Foi lá nos velhos e bons tempos, quando o então joveme scritor Wilson Granella era repórter e fotógrafo do lendário jornal Na Hora, fundado por Franco Garcia Pelayo e comprado por Antônio Carlos Catelani, que este fato se assucedeu, como diria o saudoso Alcides Corsini, o Perú, que também trabalhava no glorioso Na Hora. Um belo dia,o jovem repórter teve que fazer um serviço arriscado e urgente: era preciso fotografar uma gigantesca queimada que consumia uma grande mata lá pelas bandas do Povoado do Sol, nas margens do velho e bom ribeirão Santa Rita. Sem dúvida alguma, a notícia seria a manchete principal do dia seguinte. Alguém na redação ligou para o aeroclube e acertou um avião para o Granela voar e fazer as fotos do tal incêndio. Quando chegou no aeroporto, vendo o velho e pequeno avião Paulistinha, aquele verdinho, com motor ligado já na saída do hangar, apressado, cumprimentou o pessoal, entrou rapidamente na aeronave, deu um tapinha nas costas do piloto e sapecou:
— Vamos lá companheiro! Pé na tábua e fé em Deus! O piloto taxeou o aeroplano pela pista e decolou sem problemas. Em pleno voo, o Granella avisou o jovem comandante:
— Você está vendo aquela fumaça bem lá na frente, depois de Ouroeste? Então, quero que você voe baixo e chegue o mais próximo possível que puder!

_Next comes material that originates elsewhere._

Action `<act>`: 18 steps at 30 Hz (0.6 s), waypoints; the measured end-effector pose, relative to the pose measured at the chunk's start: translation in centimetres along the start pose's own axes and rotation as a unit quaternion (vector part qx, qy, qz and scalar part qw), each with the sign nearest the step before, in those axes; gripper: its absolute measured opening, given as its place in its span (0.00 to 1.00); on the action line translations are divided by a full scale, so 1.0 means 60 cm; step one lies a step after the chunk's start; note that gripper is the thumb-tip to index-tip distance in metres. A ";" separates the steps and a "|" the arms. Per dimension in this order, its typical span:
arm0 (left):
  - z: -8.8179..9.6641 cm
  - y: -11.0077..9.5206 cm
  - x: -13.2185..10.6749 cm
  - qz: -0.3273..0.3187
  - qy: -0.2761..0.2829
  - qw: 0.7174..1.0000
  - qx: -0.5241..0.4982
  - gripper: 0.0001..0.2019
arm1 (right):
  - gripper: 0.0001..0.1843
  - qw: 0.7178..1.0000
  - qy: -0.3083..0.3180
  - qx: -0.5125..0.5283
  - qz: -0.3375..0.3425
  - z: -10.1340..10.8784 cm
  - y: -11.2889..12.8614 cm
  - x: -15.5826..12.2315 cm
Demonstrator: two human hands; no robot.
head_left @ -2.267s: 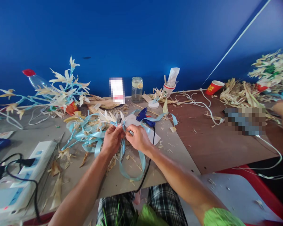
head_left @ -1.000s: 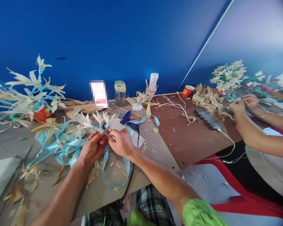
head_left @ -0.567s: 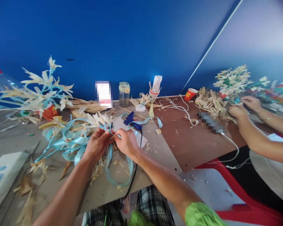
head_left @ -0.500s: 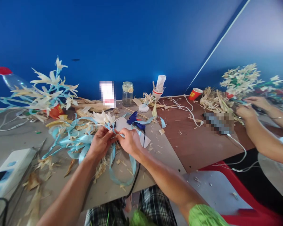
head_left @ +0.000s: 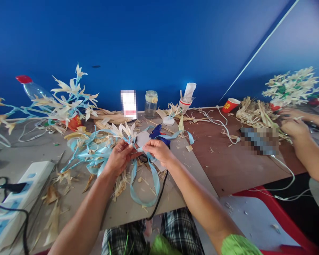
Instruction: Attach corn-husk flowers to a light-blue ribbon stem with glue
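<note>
Head view: the left hand clamps a cream, papery, pointed-petalled flower spray by its stem over the grey worktop, its tip toward eleven o'clock, long axis toward five. The right hand has fingers pinched on glossy light-blue ribbon. The spray seems light, fragile, best stem-held; the ribbon soft, slippery.

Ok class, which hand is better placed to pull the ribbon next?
Probably the right hand: it pinches the blue ribbon, while the left hand is busy holding the white flowers.
</note>
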State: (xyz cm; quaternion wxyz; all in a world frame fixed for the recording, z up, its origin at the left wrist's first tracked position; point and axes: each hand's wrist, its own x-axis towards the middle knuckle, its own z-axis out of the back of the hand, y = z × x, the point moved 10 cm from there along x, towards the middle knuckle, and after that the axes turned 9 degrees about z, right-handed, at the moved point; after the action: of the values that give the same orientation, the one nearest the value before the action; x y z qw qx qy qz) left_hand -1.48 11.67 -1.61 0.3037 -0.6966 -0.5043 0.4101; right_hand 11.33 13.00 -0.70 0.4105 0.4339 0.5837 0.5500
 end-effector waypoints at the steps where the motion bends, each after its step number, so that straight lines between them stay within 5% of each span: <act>1: 0.001 0.000 0.000 -0.002 0.002 1.000 -0.003 0.14 | 0.13 1.000 0.006 0.007 -0.007 -0.001 -0.002 0.000; 10: 0.012 -0.004 0.000 -0.022 -0.022 1.000 0.000 0.15 | 0.17 0.996 0.065 -0.066 -0.005 0.035 0.007 0.006; 18: 0.008 -0.015 -0.004 -0.040 -0.003 0.999 -0.004 0.17 | 0.22 0.947 0.032 -0.316 0.040 0.124 0.101 -0.031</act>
State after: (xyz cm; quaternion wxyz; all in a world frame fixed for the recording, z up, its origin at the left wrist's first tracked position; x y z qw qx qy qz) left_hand -2.37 11.70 -1.03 0.3156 -0.6760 -0.5340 0.3978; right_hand 19.28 13.45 4.93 0.4853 0.2865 0.3751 0.7360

— Mas por quê? — perguntou intrigado o jovem piloto.
— Ué, pra tirar as minhas fotos prá reportagem! Eu sou o Granella, fotógrafo do jornal Na Hora! O piloto fica pálido, permaneceu alguns segundos em silêncio e disse gaguejando:
— Pelo amor de Deus, deixa de brincadeira parceiro! Fala logo que você é o meu novo professor de pilotagem!